Affordable Access

Relationships Between Physical and Non-Physical Forms of Intimate Partner Violence and Depression among Urban Minority Adolescent Females.

Authors
  • Teitelman, Anne1
  • Ratcliffe, Sarah J
  • McDonald, Catherine C
  • Brawner, Bridgette M
  • Sullivan, Cris M
  • 1 Center for Health Equity Research, School of Nursing, University of Pennsylvania, Fagin Hall, 2L (rm.244), 418 Curie Blvd., Philadelphia, PA 19104-4217, USA., [email protected]
Type
Published Article
Journal
Child and adolescent mental health
Publication Date
May 01, 2011
Volume
16
Issue
2
Pages
92–100
Identifiers
PMID: 21617762
Source
Medline
Language
English
License
Unknown

Abstract

BACKGROUND: Little is known about intimate partner violence (IPV) and depression among low income, urban African American and Hispanic adolescent females.

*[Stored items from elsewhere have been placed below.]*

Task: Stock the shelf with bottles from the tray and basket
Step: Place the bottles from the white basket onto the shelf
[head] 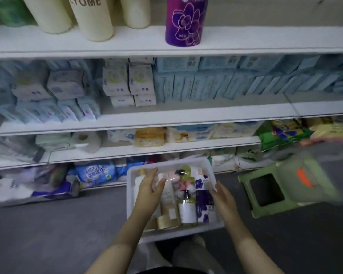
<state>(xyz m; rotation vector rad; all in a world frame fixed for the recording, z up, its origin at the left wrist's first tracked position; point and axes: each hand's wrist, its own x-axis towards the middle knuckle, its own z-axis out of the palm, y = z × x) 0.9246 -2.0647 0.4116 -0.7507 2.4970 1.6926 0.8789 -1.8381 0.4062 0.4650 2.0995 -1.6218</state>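
Left hand [149, 186] is open, fingers straight, reaching over the pink bottle [166, 176] in the white tray [166, 163] below the shelf [166, 50]. The tray's packed with bottles lying flat. Right hand [224, 198] is relaxed and open too, right beside the purple flowered bottle [203, 202]. Green stool [275, 186] sits off right.

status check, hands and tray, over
Left hand open over bottles in the tray; right hand open by its right rim. No bottle gripped yet. Green stool right of tray, not blocking.
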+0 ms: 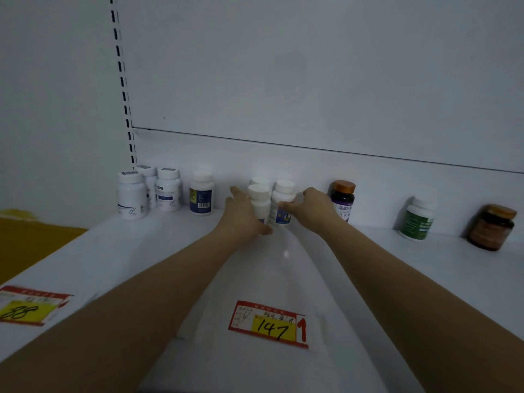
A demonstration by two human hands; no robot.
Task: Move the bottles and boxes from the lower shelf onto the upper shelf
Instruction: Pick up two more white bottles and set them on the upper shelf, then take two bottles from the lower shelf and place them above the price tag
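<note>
dim overall, flat cool-grey cast, a bit noisy. no lamp in view; shadows sit left of the green bottle [416, 219] and the amber jar [492, 226], so light comes from the right. small glare spot mid-shelf [285, 254]. caps of the white bottles [272, 199] bloom, edges soft. slotted upright [122, 80] bows from wide-angle distortion. amber jar smears near the frame edge; price tag [269, 324] readable.
</note>
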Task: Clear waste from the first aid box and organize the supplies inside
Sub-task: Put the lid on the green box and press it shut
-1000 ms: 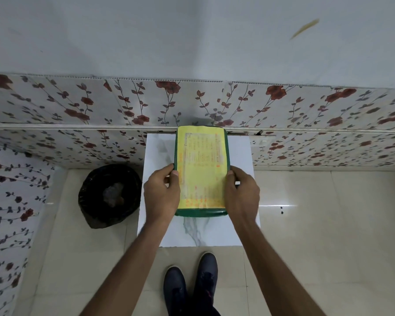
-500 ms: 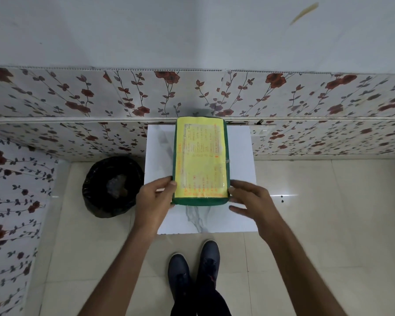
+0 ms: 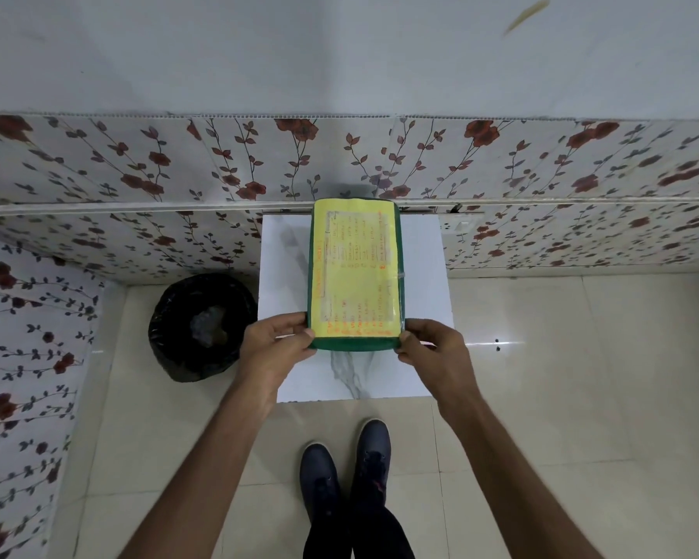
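Hands [image 3: 277,346] [image 3: 434,349] grip green box [image 3: 354,344]; label [image 3: 354,272] unreadable

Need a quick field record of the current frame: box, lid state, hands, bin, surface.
box: green first aid box, yellow printed sheet on top
lid: closed
left hand: fingers at the box's near-left corner
right hand: fingers at the near-right corner
surface: white marble-look table against floral wall
bin: black-lined bin on the floor left of the table, something crumpled inside

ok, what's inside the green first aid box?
Can't see: the green first aid box is closed, its yellow label covering the lid. Both hands grip its near corners.
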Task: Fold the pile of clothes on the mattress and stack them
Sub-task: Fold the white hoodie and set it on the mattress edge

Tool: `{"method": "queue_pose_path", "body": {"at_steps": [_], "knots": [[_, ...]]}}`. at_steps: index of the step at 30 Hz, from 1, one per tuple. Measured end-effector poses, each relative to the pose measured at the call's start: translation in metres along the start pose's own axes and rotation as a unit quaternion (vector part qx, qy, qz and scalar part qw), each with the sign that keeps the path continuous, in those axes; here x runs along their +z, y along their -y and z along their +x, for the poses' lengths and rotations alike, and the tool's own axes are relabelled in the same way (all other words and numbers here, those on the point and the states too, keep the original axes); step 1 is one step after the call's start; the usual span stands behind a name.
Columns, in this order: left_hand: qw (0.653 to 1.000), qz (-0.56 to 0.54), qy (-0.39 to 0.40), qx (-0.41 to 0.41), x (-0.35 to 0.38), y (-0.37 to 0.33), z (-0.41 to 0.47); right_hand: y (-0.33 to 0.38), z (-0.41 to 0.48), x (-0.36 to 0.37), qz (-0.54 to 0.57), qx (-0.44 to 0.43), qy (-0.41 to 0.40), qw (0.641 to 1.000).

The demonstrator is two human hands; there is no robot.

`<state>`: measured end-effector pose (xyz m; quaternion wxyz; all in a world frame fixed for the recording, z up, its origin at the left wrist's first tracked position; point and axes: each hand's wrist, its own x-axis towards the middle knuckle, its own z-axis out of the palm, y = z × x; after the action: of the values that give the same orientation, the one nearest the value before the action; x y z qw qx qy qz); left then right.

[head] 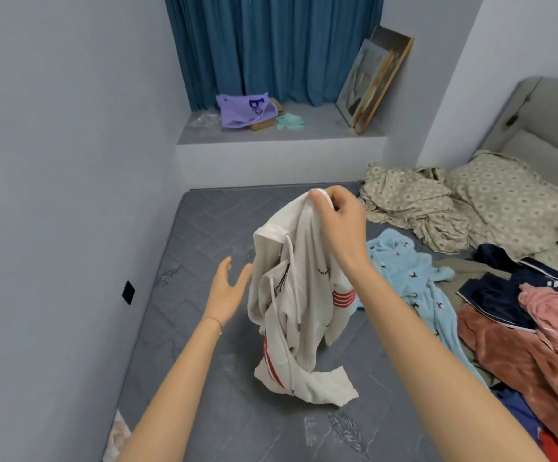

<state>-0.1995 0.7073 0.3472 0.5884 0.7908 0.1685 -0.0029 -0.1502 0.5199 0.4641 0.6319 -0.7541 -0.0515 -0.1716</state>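
Fingers of R hand curled and pinched on a bunched top edge of the white hoodie, prob. hood or hem, can't tell which. The garment hangs straight down from the pinch and its lowest folds rest on the mattress below. L hand has fingers apart and relaxed, holding nothing, tips just beside the hoodie's near-side edge; contact not resolvable. Rest of the pile lies well off to the far side of the R fingers, with a light-blue garment nearest. Handling est.: thick knit, soft, no stiffness, drapes and collapses on itself. Moderate wt for cloth, one pinch carries it OK. Not slippery, not fragile. Drawcords dangle loose below the pinch and could snag or get folded in crooked. Grip rec.: L fingers take a second corner along the same edge the R fingers hold, so it opens flat. Red stripes mark a sleeve, useful for orienting.
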Motion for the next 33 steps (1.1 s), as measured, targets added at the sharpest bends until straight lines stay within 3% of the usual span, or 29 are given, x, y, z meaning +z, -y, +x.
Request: {"method": "queue_pose_path", "body": {"at_steps": [3,11,19,23,26,33], "knots": [[0.989,0.050,0.075,-0.114,0.011,0.029,-0.006,0.011,0.005,-0.002,-0.014,-0.028,-0.008,0.999],[0.953,-0.009,0.256,-0.162,0.077,0.063,0.008,0.000,-0.010,-0.017,-0.006,0.005,-0.055,0.998],[0.947,0.022,0.282,-0.151,0.128,0.089,0.025,-0.014,-0.017,-0.055,-0.001,0.052,-0.098,0.994],[0.951,0.074,0.276,-0.117,0.147,0.075,0.015,-0.024,-0.024,-0.070,-0.010,0.042,-0.076,0.996],[0.957,0.054,0.263,-0.114,0.160,0.064,0.003,-0.029,-0.026,-0.084,-0.015,0.045,-0.068,0.997],[0.904,0.055,0.401,-0.135,0.184,0.035,-0.021,-0.038,-0.030,-0.111,0.011,0.049,-0.054,0.997]]}}
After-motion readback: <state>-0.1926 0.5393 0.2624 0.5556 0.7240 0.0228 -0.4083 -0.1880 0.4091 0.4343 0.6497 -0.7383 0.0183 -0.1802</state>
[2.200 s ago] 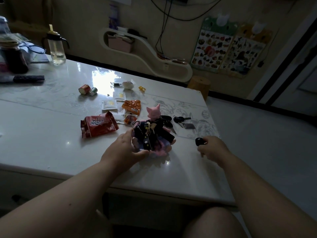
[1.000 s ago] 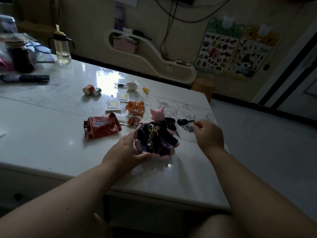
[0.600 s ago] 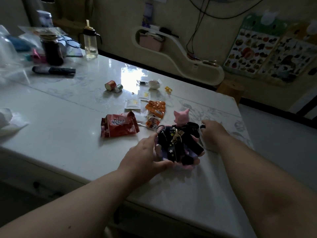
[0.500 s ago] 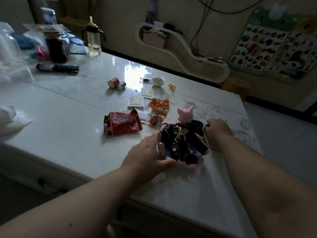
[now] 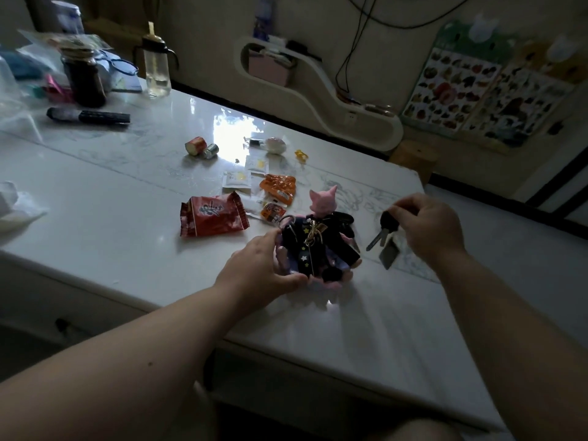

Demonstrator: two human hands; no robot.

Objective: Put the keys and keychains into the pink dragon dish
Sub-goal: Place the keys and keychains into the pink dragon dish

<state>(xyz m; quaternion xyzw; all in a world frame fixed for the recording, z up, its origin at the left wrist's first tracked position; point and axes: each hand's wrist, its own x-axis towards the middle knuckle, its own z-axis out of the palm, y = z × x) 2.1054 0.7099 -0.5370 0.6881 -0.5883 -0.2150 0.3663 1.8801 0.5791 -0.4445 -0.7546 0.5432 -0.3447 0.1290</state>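
Observation:
The pink dragon dish stands near the table's front right, its head upright at the back. A dark keychain with star marks and black key fobs lie piled in it. My left hand cups the dish's left and front rim. My right hand hovers to the right of the dish, pinching a black-headed key that hangs with a grey tag just above the table.
On the white glossy table lie a red snack packet, orange packets, white sachets, two small cans, a black marker, a dark jar and a bottle at the back left. The table's right edge is close.
My right hand reached behind the dish, took the black key with its tag and lifted it to the dish's right. My left hand stayed on the dish. The camera swung left.

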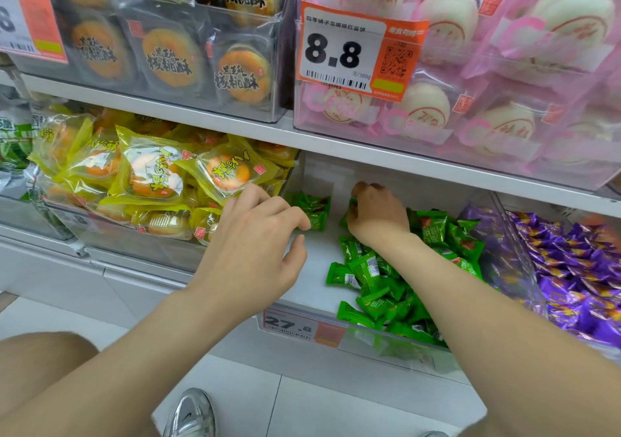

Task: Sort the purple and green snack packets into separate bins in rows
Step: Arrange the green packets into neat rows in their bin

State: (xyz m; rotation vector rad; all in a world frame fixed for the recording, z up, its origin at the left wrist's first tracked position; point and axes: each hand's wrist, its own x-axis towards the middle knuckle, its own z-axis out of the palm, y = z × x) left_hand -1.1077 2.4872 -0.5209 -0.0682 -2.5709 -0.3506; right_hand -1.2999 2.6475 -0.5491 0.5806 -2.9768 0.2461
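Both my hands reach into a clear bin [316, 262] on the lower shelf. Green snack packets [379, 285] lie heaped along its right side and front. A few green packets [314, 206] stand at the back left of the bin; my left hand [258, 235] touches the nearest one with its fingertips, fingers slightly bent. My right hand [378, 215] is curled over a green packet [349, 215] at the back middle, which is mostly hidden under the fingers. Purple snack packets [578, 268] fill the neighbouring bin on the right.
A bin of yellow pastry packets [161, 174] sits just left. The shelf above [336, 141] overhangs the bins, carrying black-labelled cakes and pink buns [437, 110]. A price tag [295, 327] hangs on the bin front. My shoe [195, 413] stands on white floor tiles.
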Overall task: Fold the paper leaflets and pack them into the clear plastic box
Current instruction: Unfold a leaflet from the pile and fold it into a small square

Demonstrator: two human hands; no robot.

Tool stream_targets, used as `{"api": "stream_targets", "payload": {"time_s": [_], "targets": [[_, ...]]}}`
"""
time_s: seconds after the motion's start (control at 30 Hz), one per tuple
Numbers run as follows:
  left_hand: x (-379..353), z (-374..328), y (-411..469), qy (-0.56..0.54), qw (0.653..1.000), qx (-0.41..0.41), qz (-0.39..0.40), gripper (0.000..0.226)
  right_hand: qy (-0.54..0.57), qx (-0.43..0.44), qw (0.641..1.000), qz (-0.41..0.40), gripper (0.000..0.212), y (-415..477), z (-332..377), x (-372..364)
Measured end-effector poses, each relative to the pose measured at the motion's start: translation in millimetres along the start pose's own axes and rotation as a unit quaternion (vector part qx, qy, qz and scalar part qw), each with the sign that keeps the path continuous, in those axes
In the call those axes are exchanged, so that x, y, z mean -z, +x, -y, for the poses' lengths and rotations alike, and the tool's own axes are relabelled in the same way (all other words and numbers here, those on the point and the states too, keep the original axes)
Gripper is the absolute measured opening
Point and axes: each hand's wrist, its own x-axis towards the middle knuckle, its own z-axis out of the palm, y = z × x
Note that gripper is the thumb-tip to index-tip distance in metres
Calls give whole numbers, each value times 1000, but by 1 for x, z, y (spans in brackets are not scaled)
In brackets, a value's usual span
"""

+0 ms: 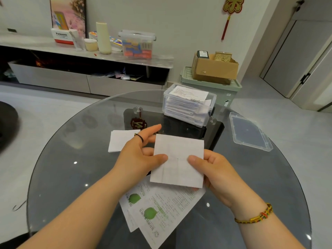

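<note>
The folded leaflet (177,159), white and square, is pinched by both hands (142,155) (213,169) near the full clear plastic box (188,105) on the round glass counter (71,159).

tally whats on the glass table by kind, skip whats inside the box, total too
Clear plastic box: 1
Loose clear plastic lid: 1
Folded white papers: 2, one held up, one lying flat
Unfolded printed leaflets showing a green leaf: 2
Total: 6
</note>
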Motion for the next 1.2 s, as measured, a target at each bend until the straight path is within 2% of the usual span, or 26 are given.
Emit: {"api": "stream_targets", "payload": {"time_s": [0.1,0.23,0.3,0.5,0.6,0.77,0.93,1.03,1.13,1.2], "targets": [[3,2,1,-10,999,30,6,56,8,2,1000,-11,19,0,0,-1],[5,3,1,-30,993,106,49,24,27,5,1000,-3,21,1,0,1],[5,3,2,-38,992,109,50,20,29,3,1000,4,22,1,0,3],[9,4,3,-79,988,125,52,23,49,-9,999,12,24,0,1,5],[10,2,3,-97,986,127,50,34,63,-11,998,8,25,-1,3,5],[10,-2,3,-114,981,146,53,43,50,-13,999,3,44,0,5,6],[8,-5,2,-75,987,140,35,23,29,-21,999,-22,45,2,4,3],[8,0,3,18,994,108,3,13,47,-13,998,-35,38,1,6,3],[7,5,4,87,994,59,-30,20,38,5,999,-34,25,0,6,2],[6,6,4,117,992,38,-29,23,-28,14,999,-30,16,-2,5,0]]}}
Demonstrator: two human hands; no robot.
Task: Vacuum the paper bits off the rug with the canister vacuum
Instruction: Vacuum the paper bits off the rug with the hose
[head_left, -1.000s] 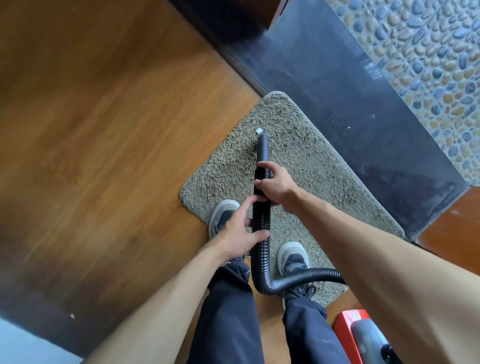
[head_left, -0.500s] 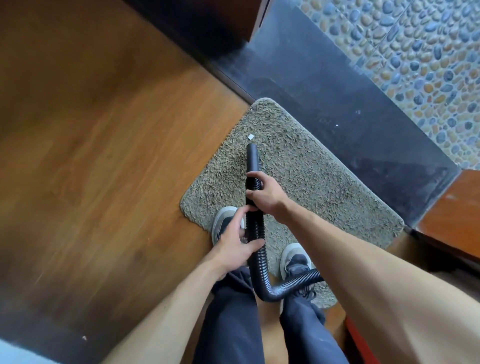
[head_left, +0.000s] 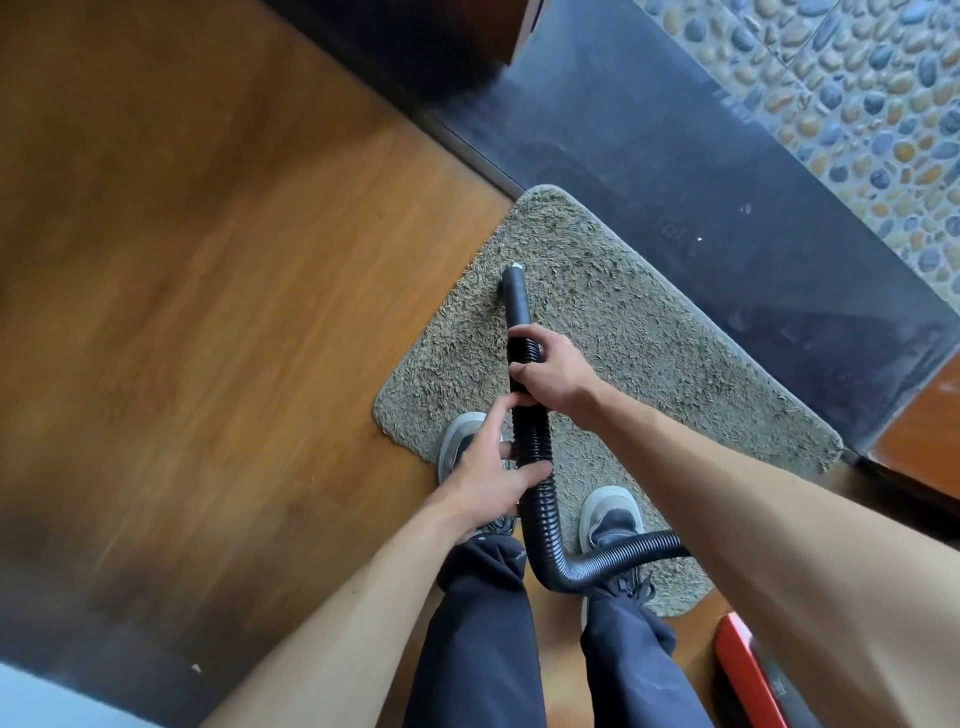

METHOD: Interviews with 102 urban African American and Hispanic adolescent females examined physical abuse, emotional/verbal abuse, and threats, and their unique and combined associations with depression. RESULTS: One-quarter of the sample experienced all three types of abuse. Non-physical forms of IPV were significantly associated with depression. CONCLUSIONS: Some urban adolescent females from lower income households experience high rates of IPV. Physical and non-physical forms of IPV are important in understanding and responding to depression in this population.